Siakam couldn’t find a home he wanted until after Super Bowl LV, the second week of February. With Tom Brady’s Buccaneers surging to the championship, demand was high even during a pandemic. He was living at the hotel the team initially set up when they moved to Tampa, Florida just a couple weeks before training camp and had been there long enough to know the hotel staff by name. Throw in the forced absence from the team between late February and mid-March due to health and safety protocols and continuing to get booed at home and it’s been—as Nick Nurse has called it—cement wall after cement wall thrown at the team. Yet, here is Siakam, continuing to stand tall with his teammates and power through their 72 road games and take the blows that come with it.

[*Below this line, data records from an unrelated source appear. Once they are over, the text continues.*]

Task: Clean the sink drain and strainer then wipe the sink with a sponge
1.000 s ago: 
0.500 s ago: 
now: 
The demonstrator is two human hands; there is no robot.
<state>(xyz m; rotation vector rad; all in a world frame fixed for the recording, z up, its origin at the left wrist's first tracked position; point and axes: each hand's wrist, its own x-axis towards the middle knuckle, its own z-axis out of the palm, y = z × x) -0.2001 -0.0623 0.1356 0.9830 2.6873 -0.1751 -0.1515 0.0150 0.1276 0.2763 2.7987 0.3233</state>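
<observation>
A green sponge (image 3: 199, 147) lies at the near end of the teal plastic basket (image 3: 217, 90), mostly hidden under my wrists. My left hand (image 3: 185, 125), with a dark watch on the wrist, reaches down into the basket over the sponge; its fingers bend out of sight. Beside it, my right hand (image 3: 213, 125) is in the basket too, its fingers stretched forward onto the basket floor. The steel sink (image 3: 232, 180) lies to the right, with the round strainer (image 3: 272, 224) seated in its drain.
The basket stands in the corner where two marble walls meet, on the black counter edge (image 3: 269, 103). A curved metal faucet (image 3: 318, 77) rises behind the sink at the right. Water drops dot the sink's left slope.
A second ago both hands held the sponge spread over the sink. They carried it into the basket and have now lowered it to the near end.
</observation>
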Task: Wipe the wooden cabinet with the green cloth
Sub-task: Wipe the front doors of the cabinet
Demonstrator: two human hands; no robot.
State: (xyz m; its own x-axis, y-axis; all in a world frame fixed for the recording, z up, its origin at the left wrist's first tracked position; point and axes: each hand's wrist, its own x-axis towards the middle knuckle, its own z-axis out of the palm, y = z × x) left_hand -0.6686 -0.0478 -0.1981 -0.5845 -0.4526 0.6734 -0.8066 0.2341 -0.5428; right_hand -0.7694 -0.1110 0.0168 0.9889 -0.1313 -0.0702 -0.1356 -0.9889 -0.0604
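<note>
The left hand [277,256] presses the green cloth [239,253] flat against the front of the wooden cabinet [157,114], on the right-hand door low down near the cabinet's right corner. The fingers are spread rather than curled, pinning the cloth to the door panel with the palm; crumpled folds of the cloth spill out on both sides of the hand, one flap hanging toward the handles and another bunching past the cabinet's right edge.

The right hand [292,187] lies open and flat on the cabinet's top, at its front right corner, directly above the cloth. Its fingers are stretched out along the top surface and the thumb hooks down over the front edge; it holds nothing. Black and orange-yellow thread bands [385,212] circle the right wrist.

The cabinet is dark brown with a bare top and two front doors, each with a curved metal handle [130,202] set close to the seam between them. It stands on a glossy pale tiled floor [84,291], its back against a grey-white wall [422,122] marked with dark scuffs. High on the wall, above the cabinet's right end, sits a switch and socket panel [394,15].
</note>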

“For me, it’s that he’s getting buckets in a variety of ways and that he’s playing at the other end like he can, because he is a super defender,” Nurse said about what he’s encouraged by. “And that’s not easy to do, to be the guy that’s putting up 25-plus some nights 30, 40, whatever it is, and still producing at the other end as well and that’s it. He’s a tremendous talent, he’s a tremendous person, and we’re trying to continue to build his game. There’s always going to be things to add and things to work on.”

Siakam missed a three-point shot that could have tied the game as the overtime buzzer sounded against the Wizards. He and VanVleet exchanged knowing smiles suggesting, Hey, that’s just how this season has gone. Siakam joined Kawhi Leonard and Vince Carter as the only players in Raptors franchise history to record a 40-10-5 game with his 44 points, 11 rebounds, and seven assists, but the loss virtually ended all hope the Raptors could feature in the play-in tournament. That now brings the off-season closer and with that, another chance for Siakam to grow, another chance to get better, another chance to have more fun.